Dear Leaning In To Understand:
To learn why bending forward feels better for your dad, let's first do a quick study of stenosis.
The word "stenosis" means a narrowing. It can occur in many passageways in the body (you may have heard of a stenosis in a blood vessel or a heart valve, for example). Spinal stenosis refers to a narrowing of the canal formed by the body's interlocking vertebral bones. Stacked one atop of the other, these bones form a passageway (known as the spinal canal) through which the spinal cord runs.

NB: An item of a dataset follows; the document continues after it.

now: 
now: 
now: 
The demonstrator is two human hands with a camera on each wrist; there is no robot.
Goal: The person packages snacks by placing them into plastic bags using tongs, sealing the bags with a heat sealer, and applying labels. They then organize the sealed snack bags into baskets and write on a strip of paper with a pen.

Anything that narrows the canal—or the holes through which spinal nerves exit—can cause spinal stenosis. In many people, spinal stenosis happens as part of the natural aging process. When the stabilizing cushions in between the bones of our spines break down with time, the body compensates by building more bone. With little room to spare in the spine, these bony growths can narrow the canal and put pressure on the spinal cord and nerves. The lower back and neck are often affected due to the excess wear-and-tear these areas endure.
Stenosis most commonly appears in people over 60 years of age (Kalichman, 2009). Like other age-related changes, it can cause problems for some and go unnoticed in others. If symptoms occur, they can be similar to a pinched nerve, and often affect both sides of the body.
What your dad experiences are tell-tale symptoms of lumbar stenosis—pain that travels into one or both legs that is worse with walking and helped by bending forward (Lurie, 2016). When your father leans forward, he rounds his spine—this posture creates more space in between the bones of his lower back, relieving some of the pressure that is causing his pain.